To test the hypothesis that the 5-HTTLPR differently influences response to escitalopram (an SSRI) compared with nortriptyline (a noradrenaline reuptake inhibitor).
The 5-HTTLPR and 13 additional markers across the serotonin transporter gene were genotyped in 795 adults with moderate-to-severe depression treated with escitalopram or nortriptyline in the Genome Based Therapeutic Drugs for Depression (GENDEP) project.

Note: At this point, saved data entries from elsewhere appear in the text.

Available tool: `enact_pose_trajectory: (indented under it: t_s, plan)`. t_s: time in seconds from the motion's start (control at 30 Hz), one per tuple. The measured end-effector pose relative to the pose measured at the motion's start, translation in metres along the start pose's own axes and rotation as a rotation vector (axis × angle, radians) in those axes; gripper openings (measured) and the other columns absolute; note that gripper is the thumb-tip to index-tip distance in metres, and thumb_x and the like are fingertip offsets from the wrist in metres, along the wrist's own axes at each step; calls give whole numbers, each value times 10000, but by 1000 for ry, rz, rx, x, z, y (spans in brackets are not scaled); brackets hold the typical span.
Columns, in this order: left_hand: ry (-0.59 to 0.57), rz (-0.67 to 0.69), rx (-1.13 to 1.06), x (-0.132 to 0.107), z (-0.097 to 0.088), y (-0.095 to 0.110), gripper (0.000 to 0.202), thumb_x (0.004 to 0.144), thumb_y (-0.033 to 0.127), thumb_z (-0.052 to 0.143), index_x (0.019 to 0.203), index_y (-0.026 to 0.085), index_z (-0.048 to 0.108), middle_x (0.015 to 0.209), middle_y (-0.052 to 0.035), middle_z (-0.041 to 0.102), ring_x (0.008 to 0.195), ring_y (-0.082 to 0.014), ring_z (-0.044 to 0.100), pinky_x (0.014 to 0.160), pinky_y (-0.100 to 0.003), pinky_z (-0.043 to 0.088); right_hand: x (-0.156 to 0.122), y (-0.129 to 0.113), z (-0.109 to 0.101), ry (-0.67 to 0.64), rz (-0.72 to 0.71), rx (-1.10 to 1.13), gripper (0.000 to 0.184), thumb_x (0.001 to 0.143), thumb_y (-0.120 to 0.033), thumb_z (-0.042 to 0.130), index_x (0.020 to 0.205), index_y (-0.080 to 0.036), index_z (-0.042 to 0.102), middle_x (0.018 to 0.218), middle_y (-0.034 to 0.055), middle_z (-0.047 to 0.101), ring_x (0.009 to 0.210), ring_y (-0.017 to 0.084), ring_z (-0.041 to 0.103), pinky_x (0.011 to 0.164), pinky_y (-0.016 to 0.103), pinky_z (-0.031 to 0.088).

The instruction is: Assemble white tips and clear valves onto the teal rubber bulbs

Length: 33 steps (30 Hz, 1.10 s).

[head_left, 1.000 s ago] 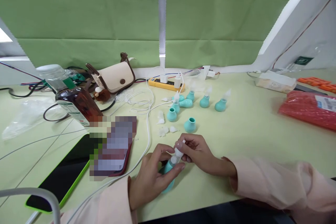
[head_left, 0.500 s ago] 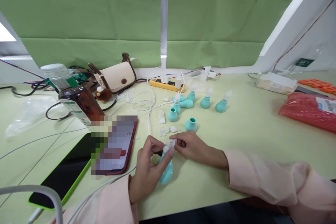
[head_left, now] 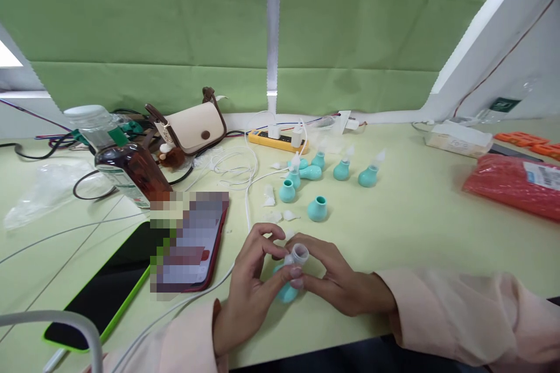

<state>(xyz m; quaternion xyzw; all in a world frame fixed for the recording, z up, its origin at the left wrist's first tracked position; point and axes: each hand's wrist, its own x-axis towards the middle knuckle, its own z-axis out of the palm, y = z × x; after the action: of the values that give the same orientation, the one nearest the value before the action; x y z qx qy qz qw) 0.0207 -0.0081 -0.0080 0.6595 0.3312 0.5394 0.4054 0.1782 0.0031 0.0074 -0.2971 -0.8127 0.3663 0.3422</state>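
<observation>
Where the held teal bulb point(head_left: 287, 292) is: near the person's edge of the tabletop point(head_left: 420, 215), tilted; whether its base touches the surface cannot be told. Take it as the clock's hub, 12 o'clock pointing at the green covering point(head_left: 371, 23).
Left hand point(head_left: 251, 291): toward 9 o'clock, thumb and fingers grasping the bulb around its neck.
Right hand point(head_left: 341, 280): toward 3 o'clock, thumb in front and fingers behind, apparently grasping the same bulb at its clear collar point(head_left: 300, 253); the far fingertips are partly hidden.
Work at the collar: the step in hand looks like fitting or adjusting this clear part with both hands. A next move on it would call for a steady neck and light, even finger pressure.
Bulb's look: smooth, glossy teal, rounded below; the collar is see-through, its round mouth open and facing the camera.
Bulbs beyond: 1 open teal bulb point(head_left: 317, 209) stands toward 1 o'clock, 1 smaller-looking open bulb point(head_left: 287, 192) toward 12, and 1 clear-tipped bulb point(head_left: 368, 176) farther toward 1.
Loose clear piece point(head_left: 269, 195): near 12 o'clock, lying flat.
Red-cased phone point(head_left: 214, 239): toward 10 o'clock.
</observation>
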Motion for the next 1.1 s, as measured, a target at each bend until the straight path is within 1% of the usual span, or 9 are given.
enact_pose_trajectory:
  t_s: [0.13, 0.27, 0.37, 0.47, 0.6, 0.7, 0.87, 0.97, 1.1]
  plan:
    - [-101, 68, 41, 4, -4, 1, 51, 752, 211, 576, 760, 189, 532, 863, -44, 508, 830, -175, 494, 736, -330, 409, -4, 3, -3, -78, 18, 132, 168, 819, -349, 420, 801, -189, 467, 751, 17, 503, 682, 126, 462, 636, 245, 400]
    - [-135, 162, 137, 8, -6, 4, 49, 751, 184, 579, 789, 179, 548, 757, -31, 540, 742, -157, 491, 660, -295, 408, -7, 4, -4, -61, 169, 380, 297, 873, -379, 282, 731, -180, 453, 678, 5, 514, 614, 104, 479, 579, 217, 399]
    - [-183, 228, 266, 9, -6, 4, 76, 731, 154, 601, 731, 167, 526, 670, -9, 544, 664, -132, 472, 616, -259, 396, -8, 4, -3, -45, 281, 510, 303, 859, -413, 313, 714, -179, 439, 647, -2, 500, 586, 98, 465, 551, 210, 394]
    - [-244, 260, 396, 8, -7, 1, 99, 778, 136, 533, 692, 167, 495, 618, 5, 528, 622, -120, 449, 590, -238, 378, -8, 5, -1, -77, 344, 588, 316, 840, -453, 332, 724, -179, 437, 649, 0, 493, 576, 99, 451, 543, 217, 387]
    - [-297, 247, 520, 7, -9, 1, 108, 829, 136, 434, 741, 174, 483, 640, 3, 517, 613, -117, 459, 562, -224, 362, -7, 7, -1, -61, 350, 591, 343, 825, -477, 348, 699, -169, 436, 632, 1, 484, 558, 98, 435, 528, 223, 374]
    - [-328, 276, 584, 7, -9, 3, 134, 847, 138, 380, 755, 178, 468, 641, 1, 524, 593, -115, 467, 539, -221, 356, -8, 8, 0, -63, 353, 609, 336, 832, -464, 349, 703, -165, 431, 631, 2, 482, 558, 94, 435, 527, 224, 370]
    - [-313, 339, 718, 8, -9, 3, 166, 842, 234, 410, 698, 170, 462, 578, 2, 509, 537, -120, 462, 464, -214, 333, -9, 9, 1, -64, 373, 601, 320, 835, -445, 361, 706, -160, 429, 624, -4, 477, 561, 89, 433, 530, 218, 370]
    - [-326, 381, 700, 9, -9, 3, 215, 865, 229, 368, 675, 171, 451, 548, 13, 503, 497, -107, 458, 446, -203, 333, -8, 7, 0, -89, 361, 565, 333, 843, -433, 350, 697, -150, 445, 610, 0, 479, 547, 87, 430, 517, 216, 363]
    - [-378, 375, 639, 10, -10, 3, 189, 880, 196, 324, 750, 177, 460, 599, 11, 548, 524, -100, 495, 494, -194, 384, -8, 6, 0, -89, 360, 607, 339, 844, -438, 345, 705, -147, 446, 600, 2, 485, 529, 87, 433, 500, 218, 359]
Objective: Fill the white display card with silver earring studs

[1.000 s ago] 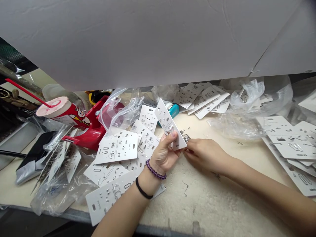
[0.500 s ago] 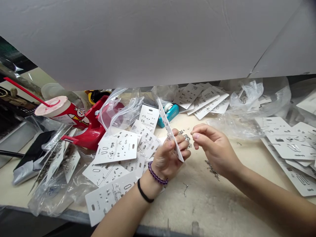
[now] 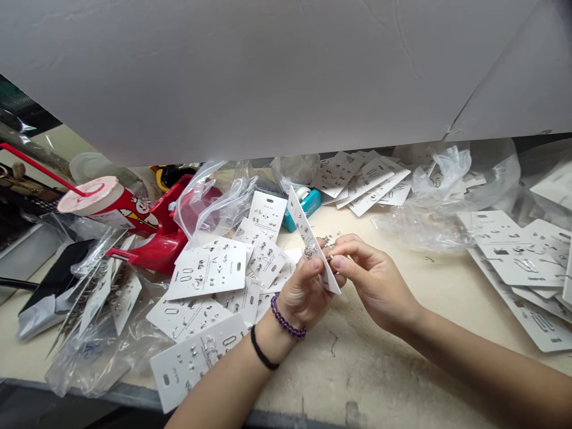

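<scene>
My left hand [image 3: 310, 289], with a purple bead bracelet at the wrist, is closed on a white earring card [image 3: 305, 229]. The card is tilted nearly edge-on, thumb on its front and fingers behind, with small silver earrings on its face. My right hand [image 3: 379, 277] is pinched close against the back of the card, near its lower half. What sits between its fingertips is too small to make out. Just behind the hands lies a small pile of silver metal pieces [image 3: 329, 241], partly covered by them. A thin dangling piece [image 3: 333, 344] lies alone on the table [image 3: 384, 375].
Several filled earring cards [image 3: 210, 268] overlap at left, more [image 3: 370, 179] at the back and at right [image 3: 513, 250]. A teal tape dispenser [image 3: 308, 205], a red tape dispenser [image 3: 156, 250], a drink cup [image 3: 107, 205] and clear plastic bags [image 3: 424, 226] surround the work area.
My right hand has moved left, from a short gap away to the back of the card. The card has turned slightly in my left hand, and the view has shifted a little.
</scene>
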`<action>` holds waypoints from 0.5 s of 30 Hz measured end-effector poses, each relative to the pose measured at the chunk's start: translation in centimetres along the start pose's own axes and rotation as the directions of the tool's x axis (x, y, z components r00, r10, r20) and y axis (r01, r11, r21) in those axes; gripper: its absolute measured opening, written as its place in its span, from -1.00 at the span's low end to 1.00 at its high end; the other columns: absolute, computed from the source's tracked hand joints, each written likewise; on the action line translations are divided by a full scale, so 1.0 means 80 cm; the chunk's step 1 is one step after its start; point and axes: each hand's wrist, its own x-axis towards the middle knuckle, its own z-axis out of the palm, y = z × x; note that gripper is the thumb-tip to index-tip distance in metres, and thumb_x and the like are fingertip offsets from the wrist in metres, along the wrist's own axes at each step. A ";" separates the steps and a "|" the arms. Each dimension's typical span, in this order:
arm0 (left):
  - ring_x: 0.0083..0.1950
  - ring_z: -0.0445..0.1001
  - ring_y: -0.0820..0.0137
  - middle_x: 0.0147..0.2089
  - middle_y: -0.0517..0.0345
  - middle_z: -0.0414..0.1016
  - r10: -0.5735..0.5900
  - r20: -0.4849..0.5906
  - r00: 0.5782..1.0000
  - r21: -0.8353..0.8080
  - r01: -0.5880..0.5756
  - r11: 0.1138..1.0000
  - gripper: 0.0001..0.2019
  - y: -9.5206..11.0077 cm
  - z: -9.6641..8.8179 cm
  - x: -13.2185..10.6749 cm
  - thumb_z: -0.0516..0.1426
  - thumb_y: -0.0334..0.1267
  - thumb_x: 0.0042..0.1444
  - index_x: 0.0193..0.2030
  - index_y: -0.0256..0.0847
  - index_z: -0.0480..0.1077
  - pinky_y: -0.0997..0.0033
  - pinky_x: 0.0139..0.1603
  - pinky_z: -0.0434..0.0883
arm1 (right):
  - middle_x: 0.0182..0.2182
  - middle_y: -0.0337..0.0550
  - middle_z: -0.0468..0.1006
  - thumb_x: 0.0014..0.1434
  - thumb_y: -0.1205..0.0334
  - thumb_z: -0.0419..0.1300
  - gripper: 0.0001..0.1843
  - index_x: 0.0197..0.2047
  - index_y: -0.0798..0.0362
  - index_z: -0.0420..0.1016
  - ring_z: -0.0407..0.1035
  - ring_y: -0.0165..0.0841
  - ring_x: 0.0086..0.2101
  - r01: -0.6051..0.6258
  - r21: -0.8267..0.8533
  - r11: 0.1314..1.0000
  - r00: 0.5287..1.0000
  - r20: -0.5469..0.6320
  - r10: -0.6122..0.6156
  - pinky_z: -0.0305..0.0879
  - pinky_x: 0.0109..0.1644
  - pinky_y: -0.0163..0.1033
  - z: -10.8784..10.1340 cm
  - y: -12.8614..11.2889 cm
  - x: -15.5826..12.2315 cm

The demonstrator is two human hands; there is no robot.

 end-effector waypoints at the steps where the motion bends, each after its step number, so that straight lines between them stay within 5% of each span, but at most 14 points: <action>1: -0.47 0.30 0.63 -0.47 0.33 0.32 0.009 0.000 1.000 0.001 -0.009 1.000 -0.68 -0.001 -0.001 0.000 0.31 -0.32 -0.25 -0.34 -0.15 0.29 0.67 -0.47 0.24 | -0.30 -0.25 0.35 0.08 0.24 0.20 -0.95 -0.36 -0.03 0.49 0.30 -0.49 -0.36 0.008 -0.014 1.000 1.000 -0.009 -0.009 0.31 -0.35 -0.39 0.001 0.001 0.000; 15: -0.27 0.38 0.56 -0.42 0.35 0.35 0.040 -0.124 0.991 -0.008 -0.042 0.999 -0.67 -0.022 -0.005 -0.002 0.33 -0.20 -0.32 -0.40 -0.18 0.33 0.59 -0.14 0.31 | -0.30 -0.21 0.36 0.16 0.23 0.11 -0.92 -0.30 -0.03 0.43 0.30 -0.41 -0.28 0.105 -0.222 0.969 0.991 -0.056 -0.120 0.29 -0.25 -0.33 0.008 0.005 -0.010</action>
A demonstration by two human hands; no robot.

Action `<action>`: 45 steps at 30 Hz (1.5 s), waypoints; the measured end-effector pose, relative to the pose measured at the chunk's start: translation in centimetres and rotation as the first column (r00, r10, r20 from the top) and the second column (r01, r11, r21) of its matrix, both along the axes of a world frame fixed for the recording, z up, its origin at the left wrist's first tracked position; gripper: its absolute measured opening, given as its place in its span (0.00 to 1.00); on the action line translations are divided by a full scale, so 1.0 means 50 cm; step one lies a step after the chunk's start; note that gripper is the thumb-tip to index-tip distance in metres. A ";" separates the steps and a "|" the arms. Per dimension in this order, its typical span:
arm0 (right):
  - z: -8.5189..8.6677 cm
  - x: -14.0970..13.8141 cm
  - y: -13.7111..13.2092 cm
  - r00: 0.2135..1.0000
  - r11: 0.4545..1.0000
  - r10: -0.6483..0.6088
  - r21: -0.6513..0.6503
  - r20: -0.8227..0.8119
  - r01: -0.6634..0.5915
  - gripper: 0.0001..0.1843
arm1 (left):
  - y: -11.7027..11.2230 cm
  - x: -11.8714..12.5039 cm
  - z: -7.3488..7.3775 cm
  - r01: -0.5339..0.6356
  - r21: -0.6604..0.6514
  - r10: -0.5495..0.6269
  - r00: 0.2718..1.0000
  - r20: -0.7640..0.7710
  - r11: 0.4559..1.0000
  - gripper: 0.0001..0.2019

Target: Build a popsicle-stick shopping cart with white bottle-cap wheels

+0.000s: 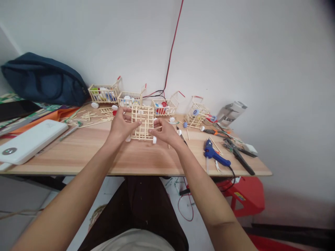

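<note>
Between my two hands is a small toy cart (142, 134) built of thin wooden sticks, its lattice side facing me. White bottle-cap wheels show at its lower corners. My left hand (121, 125) grips its left side, thumb across the sticks. On the right side, my right hand (164, 131) pinches it with thumb and fingers. Behind it stand similar stick carts: one at the far left (103, 94), one beside it (130, 99) and one to the right (164, 107), all holding coloured bottle caps. Another cart (196, 115) rests tilted farther right.
A blue glue gun (216, 153) and a dark long-handled tool (239, 157) lie at the right. Loose sticks (89, 116) are scattered left, near a white power bank (34, 141) and a blue bag (44, 78). A red stool (248, 195) stands below the table's edge.
</note>
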State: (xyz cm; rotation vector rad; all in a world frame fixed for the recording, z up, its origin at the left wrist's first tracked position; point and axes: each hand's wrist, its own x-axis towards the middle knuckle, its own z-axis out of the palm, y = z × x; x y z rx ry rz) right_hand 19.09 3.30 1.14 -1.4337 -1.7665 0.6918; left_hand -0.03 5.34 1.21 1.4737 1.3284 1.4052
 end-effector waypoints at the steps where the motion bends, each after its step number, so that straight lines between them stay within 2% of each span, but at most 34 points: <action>1: 0.002 -0.002 -0.003 1.000 1.000 -0.007 0.008 0.008 0.007 0.14 | -0.001 0.001 -0.002 0.000 0.007 0.000 1.000 -0.006 1.000 0.30; 7: 0.004 -0.006 -0.017 0.999 1.000 -0.028 0.009 -0.039 0.029 0.11 | -0.014 0.003 -0.011 0.015 0.067 -0.012 0.999 -0.034 0.998 0.29; 11: -0.007 0.000 -0.023 0.998 0.998 -0.019 0.050 -0.058 0.022 0.07 | -0.037 0.004 -0.010 -0.023 0.097 0.030 0.997 -0.070 0.995 0.27; 17: -0.024 0.001 -0.043 0.995 0.995 0.006 0.098 -0.097 0.003 0.08 | -0.075 -0.001 -0.016 -0.044 0.119 0.059 0.990 -0.127 0.992 0.25; 21: -0.027 -0.007 -0.065 0.995 0.991 -0.038 0.124 -0.089 0.049 0.07 | -0.093 -0.002 -0.023 -0.057 0.118 0.072 0.988 -0.134 0.991 0.25; 25: -0.029 -0.018 -0.082 0.991 0.981 -0.130 0.141 -0.041 0.134 0.05 | -0.104 0.008 -0.035 -0.080 0.225 0.120 0.978 -0.170 0.971 0.29; 28: -0.032 -0.021 -0.086 0.988 0.975 -0.152 0.157 -0.033 0.156 0.05 | -0.114 0.016 -0.044 -0.124 0.351 0.207 0.956 -0.210 0.928 0.30; 32: -0.037 -0.021 -0.082 0.988 0.969 -0.157 0.191 -0.005 0.155 0.04 | -0.125 0.016 -0.049 -0.158 0.487 0.323 0.905 -0.276 0.859 0.21; 35: -0.038 -0.022 -0.080 0.988 0.967 -0.155 0.205 0.014 0.149 0.05 | -0.126 0.011 -0.047 -0.109 0.567 0.345 0.880 -0.328 0.816 0.12; 39: -0.037 -0.026 -0.081 0.991 0.970 -0.135 0.203 -0.004 0.133 0.05 | -0.121 0.008 -0.040 -0.032 0.545 0.285 0.877 -0.387 0.838 0.05; 45: -0.036 -0.030 -0.084 0.994 0.971 -0.113 0.210 -0.008 0.112 0.04 | -0.116 0.016 -0.034 -0.064 0.518 0.268 0.906 -0.328 0.853 0.04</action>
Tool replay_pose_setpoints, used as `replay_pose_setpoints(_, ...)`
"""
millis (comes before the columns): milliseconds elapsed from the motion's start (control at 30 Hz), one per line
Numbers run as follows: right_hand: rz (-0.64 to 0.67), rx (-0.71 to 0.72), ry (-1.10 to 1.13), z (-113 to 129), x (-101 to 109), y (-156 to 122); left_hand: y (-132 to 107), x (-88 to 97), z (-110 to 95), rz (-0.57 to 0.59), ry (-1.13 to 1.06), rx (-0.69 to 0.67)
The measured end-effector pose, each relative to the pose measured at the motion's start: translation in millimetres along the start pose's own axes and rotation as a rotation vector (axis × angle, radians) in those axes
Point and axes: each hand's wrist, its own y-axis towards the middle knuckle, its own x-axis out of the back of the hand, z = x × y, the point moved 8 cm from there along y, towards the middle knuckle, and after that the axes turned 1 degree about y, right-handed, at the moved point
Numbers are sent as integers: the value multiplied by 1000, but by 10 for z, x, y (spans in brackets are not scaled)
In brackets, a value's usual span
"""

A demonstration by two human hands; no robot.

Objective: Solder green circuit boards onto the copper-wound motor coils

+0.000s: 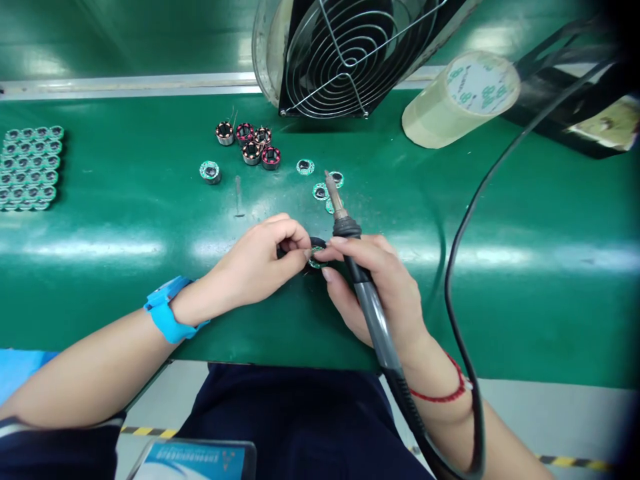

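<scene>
We see only part of the small round green circuit board (315,263), left of the grey-and-black pen-shaped soldering iron (373,309): the left hand (263,257) and right hand (399,293) cover the rest. Far left of the iron, the view's edge cuts the gridded block of green circuit boards (30,167); above the iron, it crops the black wire-guarded round fan (350,63).

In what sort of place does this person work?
Probably an electronics assembly workstation: the right hand holds a soldering iron, and small round circuit boards and wire-wound rings lie on the green table.
</scene>
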Motion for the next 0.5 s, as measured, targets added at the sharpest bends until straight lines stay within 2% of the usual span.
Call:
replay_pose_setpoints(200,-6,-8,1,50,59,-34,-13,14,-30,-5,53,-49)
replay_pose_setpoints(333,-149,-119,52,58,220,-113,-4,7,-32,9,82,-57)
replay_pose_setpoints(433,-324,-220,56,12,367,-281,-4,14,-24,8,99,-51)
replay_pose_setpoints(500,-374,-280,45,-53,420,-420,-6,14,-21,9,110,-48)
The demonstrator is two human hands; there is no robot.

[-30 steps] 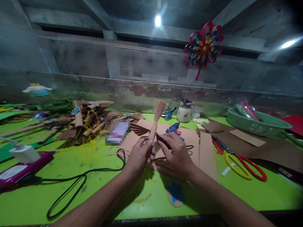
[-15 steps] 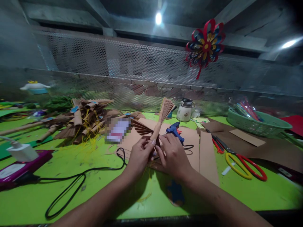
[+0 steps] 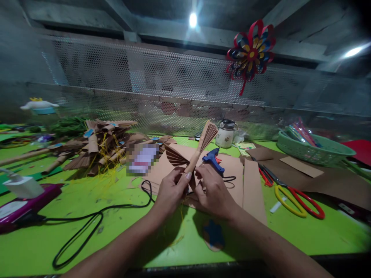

The 5-HTTLPR moderated the response to escitalopram, with long-allele carriers improving more than short-allele homozygotes. A significant three-way interaction between 5-HTTLPR, drug and gender indicated that the effect was concentrated in males treated with escitalopram. The single-nucleotide polymorphism rs2020933 also influenced outcome.
The effect of 5-HTTLPR on antidepressant response is SSRI specific conditional on gender and modulated by another polymorphism at the 5' end of the serotonin transporter gene.